Climate change is widely attributed to the build-up of greenhouse gases, such as carbon dioxide, in the Earth’s atmosphere. However, scientists from the School of Engineering Sciences at the University of Southampton have shown that the impact of carbon dioxide is being felt in space too.

Dr Hugh Lewis from the School will present a paper to the Fourth European Conference on Space Debris at the European Space Operations Centre (ESOC) in Germany this week indicating that increasing levels of CO2 are causing the amount of space debris orbiting the Earth to increase faster than previously thought.

Whilst CO2 is causing a global rise in temperature at the Earth’s surface, it has the opposite effect in the upper part of the atmosphere known as the thermosphere. Here, in a region of space that contains the International Space Station and many other satellites, the temperature and the atmospheric density are falling rapidly.



Evidence from the Naval Research Laboratory in the USA suggests that the atmospheric density at these heights could be halved in the next 100 years. At first glance, this is good news for satellite operators: it will take longer for their satellites to re-enter the atmosphere. However, the research conducted at the University of Southampton in collaboration with QinetiQ shows that in the later half of this century satellites would be at greater risk from collisions with orbiting debris.

Collisions between objects orbiting the Earth can release as much energy as ten sticks of dynamite because of the enormous speeds involved, around ten kilometres per second. These events can subsequently produce hundreds of thousands of objects larger than 1 cm – each one a collision risk to satellites and used rocket stages.

According to the research team’s initial predictions a process known as ‘collision cascading’ – where the number of collisions in orbit increases exponentially – could occur much more quickly in the region of space between 200 km and 2,000 km above the Earth in response to rising CO2 levels. Simulations of a ‘business as usual’ scenario, where satellites are launched and destroyed at the rate they are now, show a 17 per cent increase in the number of collisions and a 30 per cent increase in the number of objects larger than 1 cm by the end of the 21st century.

Dr Lewis stresses that steps are already being taken to diminish the threat posed by orbiting debris.
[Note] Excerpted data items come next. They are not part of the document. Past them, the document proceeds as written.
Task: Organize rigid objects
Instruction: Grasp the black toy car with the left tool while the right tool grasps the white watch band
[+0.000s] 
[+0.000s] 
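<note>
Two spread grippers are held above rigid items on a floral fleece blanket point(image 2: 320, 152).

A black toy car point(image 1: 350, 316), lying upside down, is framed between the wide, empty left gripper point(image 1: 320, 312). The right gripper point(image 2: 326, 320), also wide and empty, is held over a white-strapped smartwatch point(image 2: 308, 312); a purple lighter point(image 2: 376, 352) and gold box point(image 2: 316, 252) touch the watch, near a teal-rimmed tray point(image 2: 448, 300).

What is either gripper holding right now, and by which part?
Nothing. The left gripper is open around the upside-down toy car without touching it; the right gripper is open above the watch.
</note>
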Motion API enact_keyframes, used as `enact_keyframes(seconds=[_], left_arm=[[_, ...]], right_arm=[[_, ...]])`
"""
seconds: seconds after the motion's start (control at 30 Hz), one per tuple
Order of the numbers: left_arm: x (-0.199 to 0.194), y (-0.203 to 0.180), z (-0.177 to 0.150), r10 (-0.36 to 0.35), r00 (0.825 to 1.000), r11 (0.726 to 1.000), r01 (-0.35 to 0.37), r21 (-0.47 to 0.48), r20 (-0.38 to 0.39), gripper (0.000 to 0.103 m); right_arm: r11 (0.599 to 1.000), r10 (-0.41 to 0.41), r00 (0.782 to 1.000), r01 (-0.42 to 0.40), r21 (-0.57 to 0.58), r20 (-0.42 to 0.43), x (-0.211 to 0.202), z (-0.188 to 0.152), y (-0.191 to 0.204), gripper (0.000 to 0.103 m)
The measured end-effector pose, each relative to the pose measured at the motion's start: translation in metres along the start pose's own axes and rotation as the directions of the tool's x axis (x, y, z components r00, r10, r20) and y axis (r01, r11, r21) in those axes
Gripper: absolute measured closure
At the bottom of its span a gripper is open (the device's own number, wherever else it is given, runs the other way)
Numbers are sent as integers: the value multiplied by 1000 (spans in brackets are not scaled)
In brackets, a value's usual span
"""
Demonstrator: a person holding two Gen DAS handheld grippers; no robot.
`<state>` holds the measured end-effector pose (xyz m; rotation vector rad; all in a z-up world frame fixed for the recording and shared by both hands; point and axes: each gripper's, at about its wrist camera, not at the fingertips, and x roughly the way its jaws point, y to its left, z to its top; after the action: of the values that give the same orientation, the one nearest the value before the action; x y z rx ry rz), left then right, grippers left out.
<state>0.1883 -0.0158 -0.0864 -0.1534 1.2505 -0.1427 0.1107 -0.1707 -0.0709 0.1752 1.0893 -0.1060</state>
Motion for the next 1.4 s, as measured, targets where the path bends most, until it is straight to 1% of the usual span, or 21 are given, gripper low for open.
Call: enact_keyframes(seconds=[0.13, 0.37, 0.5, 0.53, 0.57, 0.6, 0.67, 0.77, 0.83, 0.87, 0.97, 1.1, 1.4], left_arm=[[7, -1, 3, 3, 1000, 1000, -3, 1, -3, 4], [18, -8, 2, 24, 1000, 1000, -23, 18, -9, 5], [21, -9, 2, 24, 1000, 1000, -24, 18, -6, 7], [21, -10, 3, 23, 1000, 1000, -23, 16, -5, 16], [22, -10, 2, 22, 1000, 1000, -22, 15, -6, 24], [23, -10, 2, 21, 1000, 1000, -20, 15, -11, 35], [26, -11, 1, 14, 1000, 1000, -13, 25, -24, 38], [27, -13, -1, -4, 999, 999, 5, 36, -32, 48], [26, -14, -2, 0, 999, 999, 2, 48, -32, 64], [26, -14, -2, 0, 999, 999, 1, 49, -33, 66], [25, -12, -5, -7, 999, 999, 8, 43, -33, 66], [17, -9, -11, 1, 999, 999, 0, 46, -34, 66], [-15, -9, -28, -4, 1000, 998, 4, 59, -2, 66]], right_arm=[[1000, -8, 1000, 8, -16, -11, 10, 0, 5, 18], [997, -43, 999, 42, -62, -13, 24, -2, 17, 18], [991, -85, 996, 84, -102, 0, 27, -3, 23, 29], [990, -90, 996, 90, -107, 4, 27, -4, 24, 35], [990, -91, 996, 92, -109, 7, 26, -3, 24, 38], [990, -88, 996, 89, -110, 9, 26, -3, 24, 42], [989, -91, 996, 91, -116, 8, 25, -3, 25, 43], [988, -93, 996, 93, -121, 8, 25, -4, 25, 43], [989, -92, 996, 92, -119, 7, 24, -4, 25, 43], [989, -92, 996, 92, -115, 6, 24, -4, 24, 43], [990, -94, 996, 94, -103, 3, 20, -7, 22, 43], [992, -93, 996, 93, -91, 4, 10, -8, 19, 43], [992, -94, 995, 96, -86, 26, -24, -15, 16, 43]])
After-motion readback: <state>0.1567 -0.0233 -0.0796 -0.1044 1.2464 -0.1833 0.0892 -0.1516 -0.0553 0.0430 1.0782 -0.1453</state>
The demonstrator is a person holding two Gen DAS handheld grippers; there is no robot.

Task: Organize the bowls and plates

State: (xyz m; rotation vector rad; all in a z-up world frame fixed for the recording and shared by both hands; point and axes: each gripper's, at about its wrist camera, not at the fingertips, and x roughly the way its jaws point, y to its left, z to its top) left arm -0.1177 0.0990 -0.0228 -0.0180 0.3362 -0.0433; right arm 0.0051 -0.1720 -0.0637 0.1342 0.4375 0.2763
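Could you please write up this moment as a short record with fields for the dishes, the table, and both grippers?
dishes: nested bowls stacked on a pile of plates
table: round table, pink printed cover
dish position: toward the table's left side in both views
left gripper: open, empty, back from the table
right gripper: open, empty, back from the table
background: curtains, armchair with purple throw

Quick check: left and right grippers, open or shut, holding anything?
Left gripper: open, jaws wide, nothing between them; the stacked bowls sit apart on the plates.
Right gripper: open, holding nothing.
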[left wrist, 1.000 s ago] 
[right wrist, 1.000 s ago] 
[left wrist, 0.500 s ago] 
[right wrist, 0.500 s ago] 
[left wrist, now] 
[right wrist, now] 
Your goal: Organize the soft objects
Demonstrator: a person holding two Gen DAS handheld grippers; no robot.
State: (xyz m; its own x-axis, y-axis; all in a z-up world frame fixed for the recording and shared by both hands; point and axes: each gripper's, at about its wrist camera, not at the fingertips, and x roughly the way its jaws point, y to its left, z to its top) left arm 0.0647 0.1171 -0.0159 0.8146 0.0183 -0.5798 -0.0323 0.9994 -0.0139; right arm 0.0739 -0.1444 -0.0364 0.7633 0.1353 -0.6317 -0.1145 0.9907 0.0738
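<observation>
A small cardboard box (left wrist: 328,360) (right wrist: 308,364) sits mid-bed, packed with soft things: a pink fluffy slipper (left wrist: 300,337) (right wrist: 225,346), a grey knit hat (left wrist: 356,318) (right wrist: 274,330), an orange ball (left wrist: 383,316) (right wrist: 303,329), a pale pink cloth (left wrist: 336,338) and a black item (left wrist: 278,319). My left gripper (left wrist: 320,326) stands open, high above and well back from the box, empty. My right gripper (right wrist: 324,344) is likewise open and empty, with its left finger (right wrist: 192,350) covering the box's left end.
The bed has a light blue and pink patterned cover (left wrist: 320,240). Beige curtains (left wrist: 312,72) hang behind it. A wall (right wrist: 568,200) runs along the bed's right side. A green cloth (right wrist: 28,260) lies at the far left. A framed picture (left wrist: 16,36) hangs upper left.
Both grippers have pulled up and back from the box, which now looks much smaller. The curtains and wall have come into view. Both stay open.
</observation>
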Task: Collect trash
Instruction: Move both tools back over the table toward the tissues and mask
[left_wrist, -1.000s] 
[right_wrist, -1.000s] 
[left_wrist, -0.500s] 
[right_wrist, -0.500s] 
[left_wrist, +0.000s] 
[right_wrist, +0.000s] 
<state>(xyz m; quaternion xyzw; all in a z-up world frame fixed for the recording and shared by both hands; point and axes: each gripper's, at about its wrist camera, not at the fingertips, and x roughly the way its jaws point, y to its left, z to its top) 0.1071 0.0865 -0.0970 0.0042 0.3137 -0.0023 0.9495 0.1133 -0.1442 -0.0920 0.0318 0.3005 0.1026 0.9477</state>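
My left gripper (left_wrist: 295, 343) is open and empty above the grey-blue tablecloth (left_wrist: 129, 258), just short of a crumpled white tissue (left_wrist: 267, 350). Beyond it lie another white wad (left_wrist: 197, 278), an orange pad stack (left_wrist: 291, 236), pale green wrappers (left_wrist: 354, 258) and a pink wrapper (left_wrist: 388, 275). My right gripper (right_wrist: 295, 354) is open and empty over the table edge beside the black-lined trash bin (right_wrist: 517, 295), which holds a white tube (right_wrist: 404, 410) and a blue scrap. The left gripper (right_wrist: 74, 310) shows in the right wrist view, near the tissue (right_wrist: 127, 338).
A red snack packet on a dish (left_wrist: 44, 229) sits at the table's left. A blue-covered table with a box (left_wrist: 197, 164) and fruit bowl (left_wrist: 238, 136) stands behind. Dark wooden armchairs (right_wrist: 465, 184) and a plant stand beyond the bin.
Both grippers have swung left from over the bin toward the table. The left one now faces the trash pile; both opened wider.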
The Inter-Agency Space Debris Coordination Committee (IADC), an international governmental forum that coordinates activities related to the issues of debris in space, has produced a set of guidelines that identify mitigation options. Whilst Dr Lewis’ research has implications for these guidelines, he believes that they will remain effective measures: ‘We are only now beginning to understand the impact that polluting the atmosphere is having on space, but our knowledge of the problems posed by space debris is reliable,’ he commented.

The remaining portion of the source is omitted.